Information Criteria, per Shi and Huang, 2023
Another option is to rely on a model selection criterion, such as the modified BIC (mBIC), which balances pre-treatment fit with model complexity. The modified BIC for a selected set \(S\) of donor units is defined as
\[ \text{mBIC}(S) = T_0 \cdot \log(\text{MSE}) + |S| \cdot \log(T_0), \]
where
\[ \text{MSE} = \frac{1}{T_0} \left\| \mathbf{y}_1^{\mathcal{T}_1} - \mathbf{Y}_0^{\mathcal{T}_1, S} \mathbf{w}_S \right\|_2^2. \]
The forward selection procedure may terminate when adding a new donor increases the penalized error:
\[ \text{mBIC}(S \cup \{j\}) > \text{mBIC}(S). \]
Donor Pool Cap
A final practical option is to impose an upper bound on the number of selected donors. When a cardinality cap is imposed, let \(p \in (0,1]\) and \(K = \lfloor p N_0 \rfloor\), so that the search is restricted to subsets \(S \subseteq \mathcal{N}_0\) with \(|S| \le K\). The corresponding FSCM estimator chooses
\[ S^\ast = \underset{\substack{S \subseteq \mathcal{N}_0 \\ |S| \le K}}{\operatorname*{argmin}} \; \text{MSE}(S), \qquad \mathbf{w}_{S^\ast}^\ast = \underset{\mathbf{w} \in \mathcal{W}_{\mathrm{conv}}(S^\ast)}{\operatorname*{argmin}} \; \left\| \mathbf{y}_1 - \mathbf{Y}_0^{S^\ast} \mathbf{w} \right\|_2^2. \]
Whichever variant of the forward selection algorithm is used—exhaustive search, model selection, or cardinality constraint—the result is a selected subset of donors \(S^\ast \subseteq \mathcal{N}_0\) and a corresponding optimal weight vector \(\mathbf{w}_{S^\ast}^\ast \in \mathbb{R}^{|S^\ast|}\). To unify notation and simplify presentation going forward, we define the final forward-selected weights by embedding this sparse solution into the full donor space:
\[ w_j^{\mathrm{FSCM}} = \begin{cases} \left(\mathbf{w}_{S^\ast}^\ast\right)_j, & \text{if } j \in S^\ast, \\\\ 0, & \text{otherwise}. \end{cases} \]

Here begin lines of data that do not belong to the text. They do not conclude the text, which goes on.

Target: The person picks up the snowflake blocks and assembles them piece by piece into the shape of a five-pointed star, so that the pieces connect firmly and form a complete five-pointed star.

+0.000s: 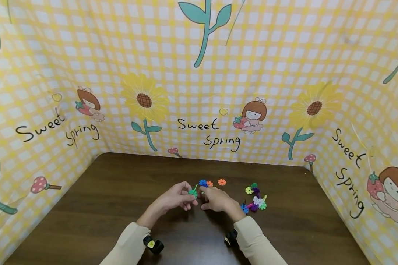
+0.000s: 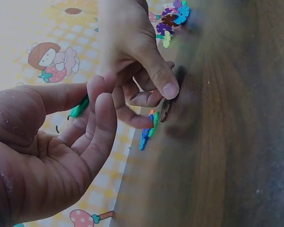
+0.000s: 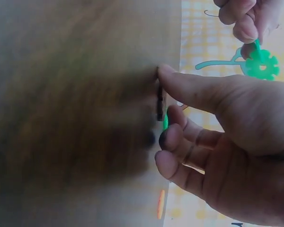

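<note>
In the head view my left hand pinches a green snowflake disc, raised over the table. A second, lighter green disc stands edge-on in it, seen as a thin strip. My right hand is low at the tabletop beside it. In the right wrist view its thumb and index fingertip are at opposite edges of a dark brown snowflake disc lying nearly flat. Just beyond that disc, by the fingertips, lies a light green disc.
Blue and orange discs lie just beyond my right hand. To the right stands a joined cluster of colourful discs. The brown table is walled by yellow checked cloth.
</note>
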Demonstrator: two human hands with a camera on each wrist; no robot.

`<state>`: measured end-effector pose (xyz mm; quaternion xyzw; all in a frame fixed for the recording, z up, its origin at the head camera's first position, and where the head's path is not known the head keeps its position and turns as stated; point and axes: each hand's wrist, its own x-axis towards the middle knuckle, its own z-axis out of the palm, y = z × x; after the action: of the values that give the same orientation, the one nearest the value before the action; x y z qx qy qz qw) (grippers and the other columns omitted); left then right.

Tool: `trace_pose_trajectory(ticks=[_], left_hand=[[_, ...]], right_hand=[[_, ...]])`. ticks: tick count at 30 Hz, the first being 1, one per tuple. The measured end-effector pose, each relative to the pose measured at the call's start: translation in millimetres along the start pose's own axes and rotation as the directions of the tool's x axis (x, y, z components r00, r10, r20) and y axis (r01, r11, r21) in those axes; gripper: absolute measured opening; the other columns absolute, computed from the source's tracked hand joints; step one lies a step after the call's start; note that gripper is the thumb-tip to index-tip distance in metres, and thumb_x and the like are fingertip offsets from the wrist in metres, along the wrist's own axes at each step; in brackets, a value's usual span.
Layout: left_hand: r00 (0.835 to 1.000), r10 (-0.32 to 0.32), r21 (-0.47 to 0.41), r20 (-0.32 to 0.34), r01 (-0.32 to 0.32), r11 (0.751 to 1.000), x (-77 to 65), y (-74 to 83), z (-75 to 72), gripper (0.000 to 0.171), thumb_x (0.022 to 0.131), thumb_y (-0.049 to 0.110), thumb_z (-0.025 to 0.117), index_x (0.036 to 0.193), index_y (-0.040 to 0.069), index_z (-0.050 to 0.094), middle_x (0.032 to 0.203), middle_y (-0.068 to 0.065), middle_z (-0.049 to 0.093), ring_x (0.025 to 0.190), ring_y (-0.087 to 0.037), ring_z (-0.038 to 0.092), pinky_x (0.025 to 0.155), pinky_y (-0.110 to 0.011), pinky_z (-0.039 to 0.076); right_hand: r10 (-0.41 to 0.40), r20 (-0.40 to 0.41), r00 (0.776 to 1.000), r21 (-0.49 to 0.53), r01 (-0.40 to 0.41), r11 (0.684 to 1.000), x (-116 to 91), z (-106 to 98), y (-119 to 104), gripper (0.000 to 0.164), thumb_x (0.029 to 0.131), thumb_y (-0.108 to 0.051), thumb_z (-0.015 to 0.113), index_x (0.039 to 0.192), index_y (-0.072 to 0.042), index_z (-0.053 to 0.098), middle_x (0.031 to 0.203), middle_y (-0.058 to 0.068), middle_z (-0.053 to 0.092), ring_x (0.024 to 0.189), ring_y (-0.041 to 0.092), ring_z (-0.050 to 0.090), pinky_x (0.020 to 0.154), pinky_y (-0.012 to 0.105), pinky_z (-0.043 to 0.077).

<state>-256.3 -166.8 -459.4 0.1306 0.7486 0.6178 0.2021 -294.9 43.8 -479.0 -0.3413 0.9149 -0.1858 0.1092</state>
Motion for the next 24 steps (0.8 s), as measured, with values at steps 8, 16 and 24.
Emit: trace_pose_trajectory(ticks=[8, 16, 24], left_hand=[[1.0, 0.008, 0.008, 0.011, -0.008, 1.0, 2.3, 1.1, 0.6, 0.02, 0.101, 0.01, 0.06, 0.111, 0.0, 0.045, 0.092, -0.016, 0.074, 0.063, -0.015, 0.063, 0.063, -0.029, 0.055], [1.0, 0.01, 0.026, 0.009, -0.01, 1.0, 2.7, 1.4, 1.1, 0.019, 0.101, 0.011, 0.06, 0.11, 0.0, 0.047, 0.092, -0.015, 0.075, 0.063, -0.015, 0.063, 0.064, -0.029, 0.055], [1.0, 0.017, 0.031, 0.02, -0.017, 0.999, 2.1, 3.5, 3.2, 0.02, 0.102, 0.012, 0.059, 0.111, -0.001, 0.046, 0.094, -0.017, 0.074, 0.064, -0.015, 0.063, 0.065, -0.03, 0.055]], right_hand=[[0.049, -0.042, 0.998, 0.048, -0.047, 0.998, -7.1, 1.2, 4.0, 0.016, 0.089, -0.021, 0.078, 0.093, -0.013, 0.065, 0.084, -0.005, 0.058, 0.073, 0.009, 0.052, 0.063, 0.027, 0.047], [0.059, -0.012, 0.998, 0.002, -0.059, 0.998, -18.6, -3.7, 7.4, 0.027, 0.082, -0.024, 0.085, 0.093, -0.009, 0.065, 0.087, -0.002, 0.056, 0.079, 0.013, 0.051, 0.071, 0.03, 0.047], [0.0, 0.018, 1.0, 0.022, 0.0, 1.0, -24.7, -8.2, 8.6, 0.021, 0.084, -0.019, 0.083, 0.089, -0.011, 0.064, 0.078, -0.006, 0.058, 0.068, 0.007, 0.052, 0.063, 0.024, 0.047]])
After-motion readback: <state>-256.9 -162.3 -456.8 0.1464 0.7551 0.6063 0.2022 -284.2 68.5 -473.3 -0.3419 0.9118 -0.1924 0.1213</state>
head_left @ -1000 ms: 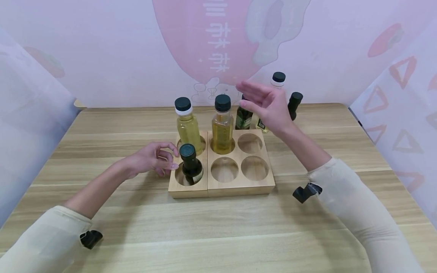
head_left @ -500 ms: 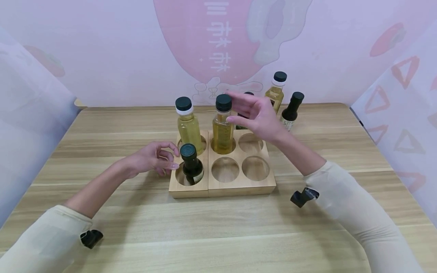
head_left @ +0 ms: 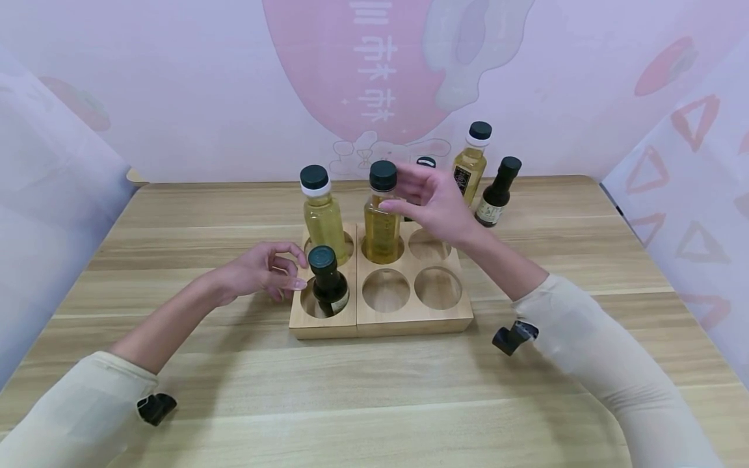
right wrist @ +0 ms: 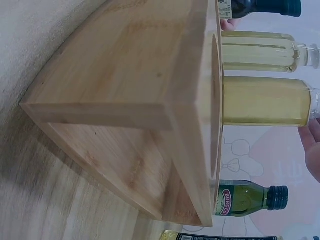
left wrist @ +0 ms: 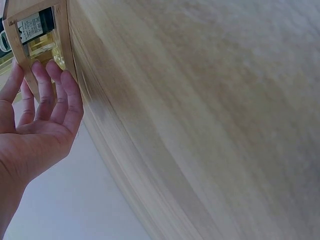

Equivalently, let \(\mathbf{w}^{\mathrm{FSCM}} \in \mathbb{R}^{N_0}\) be the zero-padded extension of \(\mathbf{w}_{S^\ast}^\ast\), such that it assigns zero weight to all donors not selected by FSCM. This implementation provides flexibility in practice: exhaustive evaluation is feasible in low-dimensional settings, while early stopping or a capped selection is recommended in high-dimensional applications. The algorithm in mlsynth
issues a warning if the donor pool contains 200 or more units.
The Augmented Synthetic Control Estimator
Building on this baseline formulation, the ASCM introduces a regularization term that penalizes deviations of the weight vector from a reference or initial weight vector, \(\mathbf{w}_0\). The augmented objective can be written as
\[ \mathbf{w}^{\mathrm{aug}} = \underset{\mathbf{w}^{\mathrm{aug}} \in \mathcal{W}_{\mathrm{aff}}}{\operatorname*{argmin}} \; \left\| \mathbf{y}_1^{\mathcal{T}_1} - \mathbf{Y}_0^{\mathcal{T}_1} \mathbf{w}^{\mathrm{aug}}\right\|_2^2 + \lambda \left\|\mathbf{w}^{\mathrm{aug}}-\mathbf{w}^{\mathrm{SCM}} \right\|_2^2. \]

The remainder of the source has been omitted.